Most recently, the same day Santa Clara County moved into the less restrictive “yellow” tier, it issued a public health order requiring employers to determine whether their employees, contractors, and volunteers have been vaccinated; failure to ask and record the responses can carry a dizzying fine of up to $5,000 per violation per day. Around the same time, OSHA reversed course on its own guidance, establishing that employers do not need to record adverse reactions from COVID-19 vaccines on their OSHA 300 Log. These two somewhat contradictory pieces of COVID-19 restrictions highlight the difficulty employers have faced throughout this pandemic trying, with all the best of intentions, to thread the needle of often contradictory, ambiguous, and / or vague guidance and regulation. As Seyfarth summarized here, cities and counties across the state of California have also passed ordinances requiring additional pay – of up to $5 an hour in some cases – to grocery and drug store employees. The County of Los Angeles passed an Ordinance requiring both large and small employers in unincorporated parts of the County to provide supplemental COVID-19 related paid sick leave. While this space is typically reserved for federal policy matters, we note these local requirements to highlight the importance of looking beyond what is required at the federal, and even at the state level, as local requirements are not only prevalent, but are often more restrictive than obligations imposed at the state level.

Bill to Streamline Unionization For NY Gig Workers.

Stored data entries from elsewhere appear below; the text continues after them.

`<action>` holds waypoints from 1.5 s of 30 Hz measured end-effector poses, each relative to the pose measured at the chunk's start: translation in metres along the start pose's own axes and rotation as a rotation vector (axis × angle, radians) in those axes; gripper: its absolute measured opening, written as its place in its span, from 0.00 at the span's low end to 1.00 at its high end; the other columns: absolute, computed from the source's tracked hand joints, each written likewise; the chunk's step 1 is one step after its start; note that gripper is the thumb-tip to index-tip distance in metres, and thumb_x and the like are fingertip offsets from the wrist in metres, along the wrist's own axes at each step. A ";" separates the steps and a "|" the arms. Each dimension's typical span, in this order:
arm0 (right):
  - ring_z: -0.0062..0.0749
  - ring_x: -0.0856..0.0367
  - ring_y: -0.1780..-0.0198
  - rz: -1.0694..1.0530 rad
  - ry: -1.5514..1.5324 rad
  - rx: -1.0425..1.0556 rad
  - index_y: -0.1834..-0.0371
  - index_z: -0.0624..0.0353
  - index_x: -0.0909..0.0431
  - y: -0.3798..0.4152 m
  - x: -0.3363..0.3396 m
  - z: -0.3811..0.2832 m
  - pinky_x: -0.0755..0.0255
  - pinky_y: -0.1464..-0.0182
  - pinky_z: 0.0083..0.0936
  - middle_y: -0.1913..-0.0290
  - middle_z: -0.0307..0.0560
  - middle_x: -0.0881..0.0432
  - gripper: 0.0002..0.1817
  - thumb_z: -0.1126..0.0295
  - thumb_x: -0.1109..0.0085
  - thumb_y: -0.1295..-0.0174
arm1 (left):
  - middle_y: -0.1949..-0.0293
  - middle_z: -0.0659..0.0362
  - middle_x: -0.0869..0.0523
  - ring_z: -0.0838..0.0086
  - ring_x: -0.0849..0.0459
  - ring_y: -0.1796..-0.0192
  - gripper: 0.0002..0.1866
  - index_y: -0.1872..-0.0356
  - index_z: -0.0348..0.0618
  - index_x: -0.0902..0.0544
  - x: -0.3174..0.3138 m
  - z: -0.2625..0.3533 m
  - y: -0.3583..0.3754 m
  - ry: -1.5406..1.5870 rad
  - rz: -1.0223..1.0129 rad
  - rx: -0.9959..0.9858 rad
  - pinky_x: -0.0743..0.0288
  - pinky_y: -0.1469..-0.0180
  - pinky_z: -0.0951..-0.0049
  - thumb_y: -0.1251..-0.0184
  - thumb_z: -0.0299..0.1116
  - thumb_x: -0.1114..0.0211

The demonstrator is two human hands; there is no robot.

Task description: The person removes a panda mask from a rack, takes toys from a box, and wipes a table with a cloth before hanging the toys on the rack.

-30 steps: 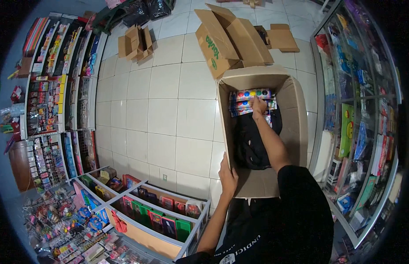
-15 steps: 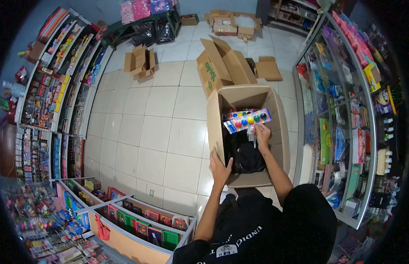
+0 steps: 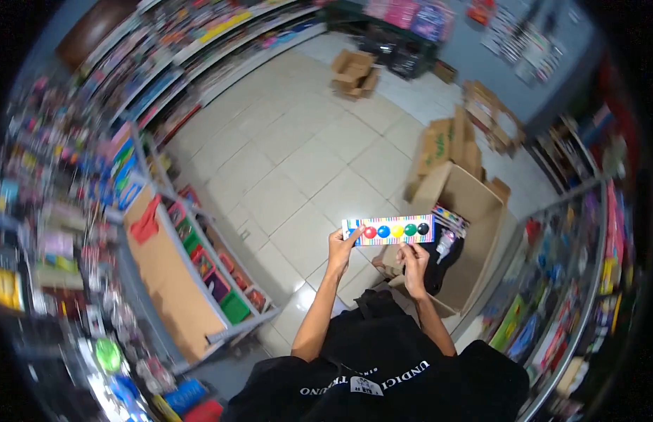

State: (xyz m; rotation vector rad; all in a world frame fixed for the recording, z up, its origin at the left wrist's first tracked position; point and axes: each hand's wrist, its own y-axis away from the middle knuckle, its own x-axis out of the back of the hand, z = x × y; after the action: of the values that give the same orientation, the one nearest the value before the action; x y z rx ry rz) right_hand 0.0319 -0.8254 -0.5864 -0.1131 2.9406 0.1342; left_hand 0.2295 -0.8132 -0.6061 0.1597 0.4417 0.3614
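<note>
I hold a long flat paint set (image 3: 388,230) with a striped border and a row of coloured round paints, level in front of me. My left hand (image 3: 338,246) grips its left end. My right hand (image 3: 413,257) grips its lower edge towards the right. Just beyond the set stands a large open cardboard box (image 3: 458,188) on the tiled floor, with more striped sets (image 3: 449,216) and a black bag (image 3: 439,271) inside.
A low display bin (image 3: 200,260) with compartments of packets stands at my left. Glass display cases (image 3: 579,281) line the right. Open empty cartons (image 3: 354,70) lie farther off on the floor. Wall racks of stationery (image 3: 200,35) fill the far left.
My right hand lifted the paint set out of the box. My left hand left the box rim and took the set's left end. My head turned left.
</note>
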 end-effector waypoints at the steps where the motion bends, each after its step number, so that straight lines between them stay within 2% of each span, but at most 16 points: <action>1: 0.19 0.26 0.76 -0.098 -0.079 -0.065 0.63 0.66 0.19 0.000 -0.010 0.014 0.33 0.71 0.19 0.74 0.40 0.20 0.06 0.74 0.41 0.33 | 0.65 0.60 0.11 0.80 0.15 0.64 0.09 0.61 0.36 0.14 0.016 0.017 0.013 0.009 0.064 -0.038 0.20 0.59 0.78 0.34 0.33 0.29; 5: 0.23 0.22 0.66 -0.273 -0.158 -0.274 0.57 0.62 0.20 0.008 -0.076 0.040 0.29 0.63 0.23 0.65 0.41 0.18 0.06 0.73 0.38 0.35 | 0.67 0.60 0.11 0.83 0.16 0.66 0.10 0.62 0.35 0.12 0.092 0.050 0.067 0.005 0.305 -0.183 0.24 0.62 0.80 0.36 0.34 0.27; 8: 0.26 0.23 0.49 -0.467 -0.338 -0.394 0.40 0.56 0.29 -0.006 -0.110 0.058 0.29 0.50 0.26 0.52 0.41 0.21 0.18 0.60 0.46 0.29 | 0.67 0.60 0.11 0.83 0.16 0.66 0.11 0.63 0.35 0.12 0.140 0.068 0.109 0.039 0.494 -0.248 0.24 0.61 0.79 0.37 0.34 0.26; 11: 0.28 0.24 0.46 -0.544 -0.535 -0.567 0.34 0.54 0.33 0.001 -0.167 0.034 0.31 0.46 0.27 0.46 0.43 0.23 0.23 0.55 0.51 0.26 | 0.67 0.60 0.11 0.83 0.16 0.67 0.12 0.64 0.36 0.12 0.186 0.078 0.144 0.093 0.658 -0.334 0.24 0.63 0.79 0.39 0.35 0.25; 15: 0.31 0.25 0.43 -1.039 0.143 -0.148 0.32 0.57 0.35 0.007 -0.217 0.032 0.31 0.42 0.29 0.40 0.47 0.25 0.30 0.55 0.40 0.32 | 0.71 0.60 0.12 0.82 0.17 0.71 0.10 0.66 0.36 0.12 0.223 0.088 0.175 0.071 0.754 -0.334 0.25 0.68 0.80 0.41 0.33 0.25; 18: 0.34 0.25 0.41 -1.554 0.505 -0.071 0.32 0.57 0.34 0.003 -0.251 0.044 0.31 0.39 0.33 0.39 0.48 0.26 0.38 0.58 0.27 0.43 | 0.72 0.61 0.12 0.82 0.17 0.73 0.09 0.67 0.36 0.12 0.241 0.078 0.186 -0.059 0.836 -0.228 0.26 0.71 0.80 0.42 0.32 0.25; 21: 0.38 0.24 0.41 -1.772 0.649 0.009 0.32 0.55 0.35 0.038 -0.293 0.030 0.31 0.38 0.35 0.40 0.48 0.24 0.44 0.61 0.20 0.53 | 0.74 0.62 0.13 0.83 0.18 0.75 0.08 0.69 0.37 0.13 0.253 0.064 0.189 0.004 0.943 -0.158 0.28 0.73 0.81 0.43 0.31 0.25; 26: 0.42 0.22 0.42 -1.856 0.678 -0.024 0.31 0.53 0.38 0.061 -0.354 0.081 0.29 0.39 0.36 0.44 0.54 0.21 0.47 0.64 0.20 0.55 | 0.80 0.65 0.16 0.83 0.22 0.80 0.12 0.76 0.39 0.12 0.292 0.054 0.188 0.073 1.260 -0.085 0.32 0.77 0.80 0.44 0.37 0.24; 30: 0.39 0.23 0.42 -1.921 0.600 -0.172 0.32 0.56 0.35 0.063 -0.423 0.121 0.29 0.39 0.34 0.46 0.54 0.19 0.46 0.62 0.18 0.54 | 0.67 0.61 0.13 0.80 0.17 0.72 0.20 0.57 0.42 0.14 0.331 0.071 0.188 0.350 1.482 -0.242 0.27 0.74 0.79 0.34 0.50 0.31; 31: 0.38 0.22 0.42 -1.947 0.574 -0.154 0.33 0.58 0.34 0.062 -0.441 0.147 0.29 0.39 0.34 0.47 0.53 0.19 0.45 0.62 0.18 0.54 | 0.59 0.59 0.13 0.78 0.15 0.67 0.26 0.44 0.46 0.20 0.343 0.068 0.181 0.407 1.566 -0.329 0.25 0.73 0.77 0.31 0.55 0.36; 34: 0.33 0.22 0.45 -2.018 0.541 -0.248 0.35 0.63 0.32 0.066 -0.490 0.193 0.27 0.43 0.30 0.47 0.50 0.19 0.44 0.59 0.18 0.54 | 0.59 0.59 0.14 0.77 0.14 0.65 0.28 0.41 0.44 0.23 0.357 0.084 0.171 0.607 1.618 -0.443 0.24 0.70 0.76 0.30 0.55 0.37; 35: 0.32 0.21 0.46 -2.038 0.598 -0.213 0.35 0.63 0.32 0.073 -0.510 0.195 0.27 0.43 0.29 0.48 0.50 0.19 0.44 0.59 0.18 0.54 | 0.62 0.59 0.15 0.78 0.16 0.65 0.27 0.42 0.41 0.23 0.376 0.060 0.165 0.464 1.605 -0.246 0.24 0.67 0.76 0.27 0.54 0.41; 36: 0.32 0.21 0.46 -2.056 0.657 -0.175 0.36 0.62 0.31 0.077 -0.527 0.198 0.26 0.44 0.29 0.48 0.50 0.19 0.43 0.59 0.18 0.54 | 0.53 0.56 0.18 0.72 0.18 0.52 0.28 0.39 0.41 0.27 0.380 0.064 0.165 0.251 1.446 -0.166 0.20 0.55 0.69 0.25 0.55 0.44; 40: 0.27 0.19 0.48 -2.170 0.645 -0.664 0.37 0.61 0.30 0.090 -0.577 0.209 0.26 0.47 0.26 0.50 0.47 0.16 0.35 0.63 0.24 0.47 | 0.60 0.61 0.17 0.76 0.18 0.58 0.22 0.45 0.40 0.22 0.392 0.045 0.148 0.318 1.540 -0.137 0.22 0.58 0.71 0.20 0.49 0.50; 44: 0.26 0.17 0.53 -2.175 0.656 -0.762 0.40 0.64 0.29 0.098 -0.604 0.206 0.24 0.51 0.24 0.52 0.48 0.15 0.30 0.68 0.27 0.44 | 0.66 0.64 0.18 0.80 0.21 0.64 0.21 0.49 0.39 0.21 0.416 0.015 0.139 0.404 1.721 -0.373 0.26 0.64 0.76 0.18 0.47 0.52; 45: 0.27 0.16 0.55 -2.152 0.652 -0.711 0.41 0.65 0.29 0.101 -0.612 0.225 0.23 0.52 0.25 0.53 0.49 0.15 0.29 0.68 0.27 0.44 | 0.75 0.68 0.23 0.85 0.29 0.75 0.21 0.61 0.43 0.19 0.417 0.023 0.137 0.423 1.864 -0.413 0.37 0.74 0.79 0.20 0.49 0.50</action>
State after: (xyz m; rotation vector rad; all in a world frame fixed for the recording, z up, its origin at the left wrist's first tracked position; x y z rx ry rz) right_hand 0.6642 -0.6620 -0.6766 -3.1965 1.2883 0.7239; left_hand 0.5490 -0.5319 -0.7161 0.0421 0.5126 2.3305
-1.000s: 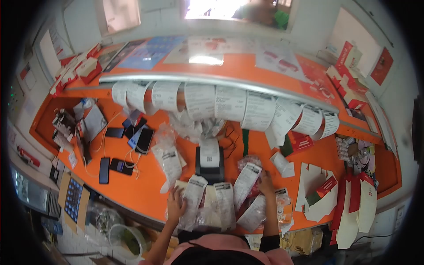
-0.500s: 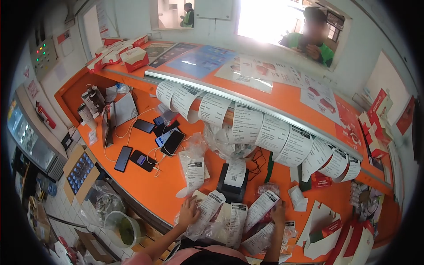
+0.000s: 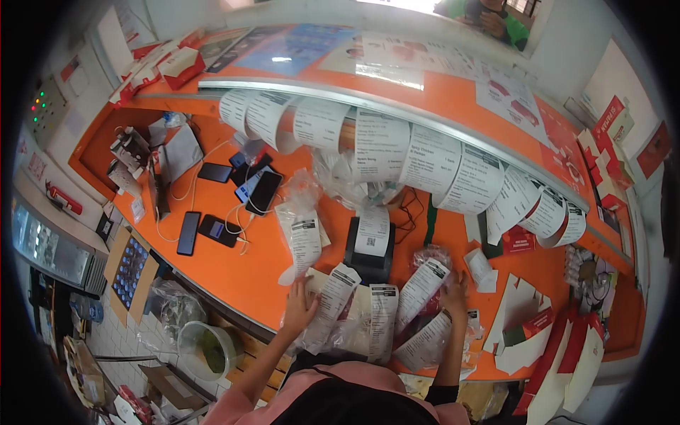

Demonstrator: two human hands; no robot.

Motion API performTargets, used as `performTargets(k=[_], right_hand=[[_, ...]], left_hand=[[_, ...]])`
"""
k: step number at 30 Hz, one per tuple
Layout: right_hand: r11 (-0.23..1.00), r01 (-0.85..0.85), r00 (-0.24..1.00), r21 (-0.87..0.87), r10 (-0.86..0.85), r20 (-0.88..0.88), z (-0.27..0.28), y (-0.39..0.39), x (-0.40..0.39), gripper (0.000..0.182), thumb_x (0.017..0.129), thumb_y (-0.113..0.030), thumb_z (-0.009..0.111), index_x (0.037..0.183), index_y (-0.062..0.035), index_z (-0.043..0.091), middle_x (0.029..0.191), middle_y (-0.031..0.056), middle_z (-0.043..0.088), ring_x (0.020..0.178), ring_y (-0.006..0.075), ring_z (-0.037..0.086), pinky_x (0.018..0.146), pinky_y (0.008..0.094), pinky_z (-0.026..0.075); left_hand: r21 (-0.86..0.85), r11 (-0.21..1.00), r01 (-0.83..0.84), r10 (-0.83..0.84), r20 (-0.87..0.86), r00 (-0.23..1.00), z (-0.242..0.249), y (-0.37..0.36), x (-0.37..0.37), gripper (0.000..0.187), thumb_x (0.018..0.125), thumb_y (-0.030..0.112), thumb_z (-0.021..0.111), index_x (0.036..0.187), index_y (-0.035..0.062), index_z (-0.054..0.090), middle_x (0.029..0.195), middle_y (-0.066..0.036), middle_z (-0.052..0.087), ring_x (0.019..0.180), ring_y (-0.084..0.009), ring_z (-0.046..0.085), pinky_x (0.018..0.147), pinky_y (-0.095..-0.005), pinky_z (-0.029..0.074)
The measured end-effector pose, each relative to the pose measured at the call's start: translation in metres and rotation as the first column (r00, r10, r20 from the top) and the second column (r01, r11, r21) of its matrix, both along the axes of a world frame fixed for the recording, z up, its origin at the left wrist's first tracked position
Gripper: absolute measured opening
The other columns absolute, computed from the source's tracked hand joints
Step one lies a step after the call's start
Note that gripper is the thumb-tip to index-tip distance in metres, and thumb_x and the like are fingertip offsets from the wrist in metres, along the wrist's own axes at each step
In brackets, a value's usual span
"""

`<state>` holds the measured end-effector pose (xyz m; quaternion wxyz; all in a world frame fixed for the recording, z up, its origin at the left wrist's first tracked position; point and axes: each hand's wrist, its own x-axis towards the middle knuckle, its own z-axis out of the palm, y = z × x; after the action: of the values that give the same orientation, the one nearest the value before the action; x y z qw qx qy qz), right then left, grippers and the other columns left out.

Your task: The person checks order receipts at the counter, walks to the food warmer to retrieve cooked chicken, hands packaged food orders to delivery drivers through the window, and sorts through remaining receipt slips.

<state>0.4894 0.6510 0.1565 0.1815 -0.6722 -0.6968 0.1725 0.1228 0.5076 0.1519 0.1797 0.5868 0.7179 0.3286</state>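
Several clear plastic bags with printed receipts lie in a row along the front of the orange counter. My left hand [image 3: 299, 309] rests with fingers spread at the left edge of the row, beside a bag with a long receipt [image 3: 335, 299]. Another receipt [image 3: 382, 320] lies on the middle bags. My right hand [image 3: 455, 297] is open, fingers stretched, against the right side of a bag with a slanted receipt [image 3: 423, 292]. Below that, a further receipt [image 3: 425, 341] lies near my right wrist. Behind the row stands a black receipt printer [image 3: 370, 261] with paper coming out.
Many order slips [image 3: 382, 149] hang from a metal rail [image 3: 283, 88]. Several phones [image 3: 188, 232] with cables lie at left. Folded white-and-red boxes [image 3: 520, 326] are at right. A bucket [image 3: 205, 350] stands below the counter. A person in green [image 3: 496, 20] is at the window.
My view has tilted downward, so the counter sits higher in the frame. My right hand's fingers now stretch out along the bag's right side. The left hand stays at the left bag.
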Motion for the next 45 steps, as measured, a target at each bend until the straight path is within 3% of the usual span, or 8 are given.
performTargets(k=[2, 15, 26, 27, 29, 33, 38, 45], right_hand=[[0.986, 0.15, 0.837, 0.075, -0.167, 0.521, 0.099, -0.01, -0.057, 0.06, 0.073, -0.007, 0.056, 0.127, 0.0032, 0.03, 0.127, 0.0262, 0.031, 0.122, 0.0379, 0.028, 0.092, 0.0487, 0.033], [0.937, -0.315, 0.83, 0.149, 0.348, -0.436, 0.011, 0.092, -0.172, 0.03, 0.076, -0.026, 0.067, 0.084, 0.0001, 0.055, 0.096, 0.0136, 0.056, 0.099, 0.0263, 0.05, 0.08, 0.0393, 0.04], [0.884, -0.381, -0.1, -0.27, -0.33, -0.939, 0.049, -0.013, -0.181, 0.028, 0.087, -0.007, 0.051, 0.111, -0.003, 0.037, 0.098, 0.0113, 0.059, 0.09, 0.0134, 0.057, 0.075, 0.025, 0.047], [0.88, -0.415, -0.184, -0.229, -0.328, -0.926, 0.056, -0.028, -0.195, 0.033, 0.087, -0.008, 0.052, 0.115, -0.0026, 0.035, 0.097, 0.0124, 0.059, 0.09, 0.0137, 0.058, 0.073, 0.026, 0.049], [0.836, -0.506, 0.084, -0.212, -0.197, -0.977, 0.091, -0.045, -0.202, 0.043, 0.086, -0.008, 0.053, 0.122, -0.0025, 0.029, 0.098, 0.0136, 0.059, 0.087, 0.0134, 0.059, 0.07, 0.025, 0.05], [0.854, -0.506, 0.107, -0.122, -0.078, -0.991, 0.127, -0.054, -0.185, 0.049, 0.085, -0.006, 0.052, 0.127, -0.0042, 0.025, 0.095, 0.0134, 0.061, 0.078, 0.0139, 0.062, 0.056, 0.0213, 0.051], [0.739, -0.644, 0.266, -0.198, -0.026, -0.964, 0.149, -0.079, -0.141, 0.056, 0.085, -0.005, 0.053, 0.131, -0.0025, 0.022, 0.1, 0.014, 0.06, 0.082, 0.012, 0.06, 0.061, 0.0202, 0.049], [0.682, -0.675, 0.355, -0.282, -0.035, -0.934, 0.16, -0.112, -0.111, 0.059, 0.085, -0.004, 0.053, 0.134, -0.0003, 0.02, 0.104, 0.0128, 0.058, 0.089, 0.0125, 0.058, 0.069, 0.0219, 0.047]], left_hand=[[0.025, 0.999, -0.029, 0.029, -0.018, 0.999, 0.039, 0.009, 0.004, 0.048, 0.077, 0.019, 0.055, 0.12, 0.0023, 0.04, 0.119, -0.018, 0.042, 0.111, -0.0343, 0.04, 0.09, -0.0436, 0.034], [-0.248, 0.925, 0.289, -0.375, -0.464, 0.802, 0.021, 0.074, 0.074, 0.072, 0.078, 0.033, 0.058, 0.136, 0.0081, 0.024, 0.14, -0.023, 0.016, 0.132, -0.0364, 0.013, 0.104, -0.0511, 0.015], [-0.271, 0.931, 0.244, -0.358, -0.544, 0.759, 0.013, 0.072, 0.074, 0.069, 0.081, 0.036, 0.055, 0.137, 0.0112, 0.022, 0.142, -0.017, 0.017, 0.133, -0.0295, 0.014, 0.106, -0.044, 0.015], [0.011, 0.942, 0.336, -0.321, 0.328, 0.888, 0.008, 0.071, 0.072, 0.058, 0.085, 0.031, 0.05, 0.133, 0.0085, 0.028, 0.135, -0.015, 0.028, 0.125, -0.0253, 0.027, 0.103, -0.0396, 0.023], [0.229, 0.962, 0.15, -0.261, 0.932, 0.251, 0.006, 0.059, 0.062, 0.047, 0.089, 0.027, 0.046, 0.13, 0.0058, 0.034, 0.129, -0.012, 0.04, 0.118, -0.0211, 0.04, 0.101, -0.0353, 0.03], [0.128, 0.916, 0.38, -0.361, 0.676, 0.643, 0.032, 0.073, 0.026, 0.043, 0.091, 0.028, 0.041, 0.126, 0.0032, 0.038, 0.122, -0.011, 0.047, 0.112, -0.0215, 0.046, 0.095, -0.0347, 0.037], [0.018, 0.956, 0.291, 0.083, 0.94, -0.33, 0.151, 0.097, 0.029, 0.048, 0.091, 0.041, 0.039, 0.123, 0.0041, 0.041, 0.113, -0.009, 0.053, 0.103, -0.0173, 0.052, 0.085, -0.0279, 0.044], [0.182, 0.902, 0.391, -0.071, 0.957, -0.283, 0.178, 0.107, 0.046, 0.053, 0.089, 0.03, 0.042, 0.129, -0.0019, 0.03, 0.127, -0.023, 0.042, 0.107, -0.026, 0.052, 0.088, -0.0342, 0.045]])
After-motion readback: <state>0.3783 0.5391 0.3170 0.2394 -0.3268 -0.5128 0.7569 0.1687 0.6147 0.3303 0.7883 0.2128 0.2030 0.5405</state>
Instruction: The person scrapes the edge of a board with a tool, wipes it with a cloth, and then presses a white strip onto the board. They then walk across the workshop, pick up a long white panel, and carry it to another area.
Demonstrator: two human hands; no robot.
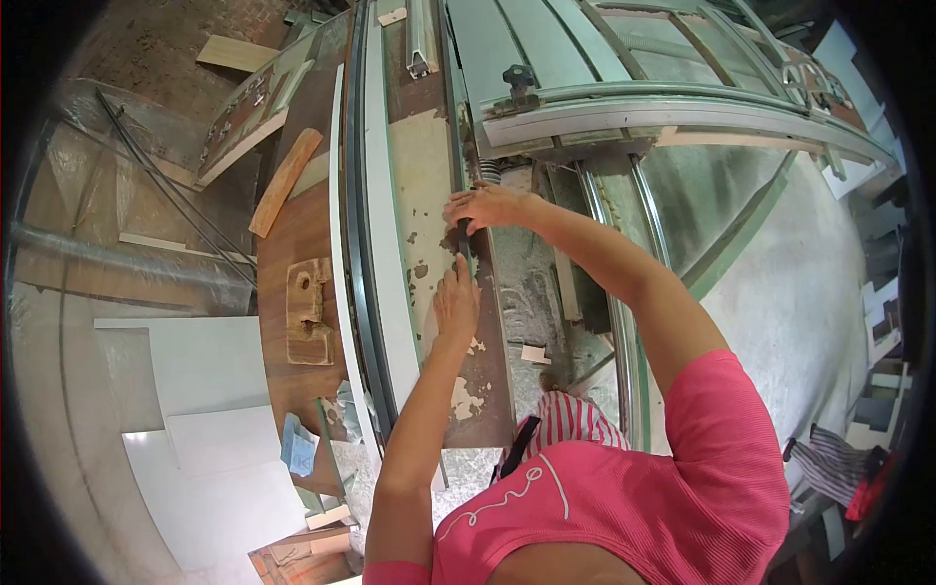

A draft state bill in the New York State Legislature would make it easier for delivery- and ride-share workers at companies like Lyft and Instacart to unionize and collectively bargain as a group without being classified as employees. The bill is the result of extensive negotiations between gig-economy companies and New York labor unions. The bill would create two industry units – one for drivers and one for delivery couriers, and if a union submits letters of support from at least 10% of active workers in the industry, the union can become the exclusive bargaining representative of all workers in that industry without a formal vote. The bill would create a Network Worker Relations Board, a five-member panel within the New York Department of Labor. Collective bargaining agreements would have to be approved by a majority of all workers who voted, and workers would be charged union dues of 10 cents per ride or delivery. It would essentially allow for sectoral bargaining, a concept more prevalent in European countries. The bill’s lead author, State Senator Diane Savino, expects the bill to pass both houses within the next two weeks and to be signed into law shortly thereafter by Governor Cuomo.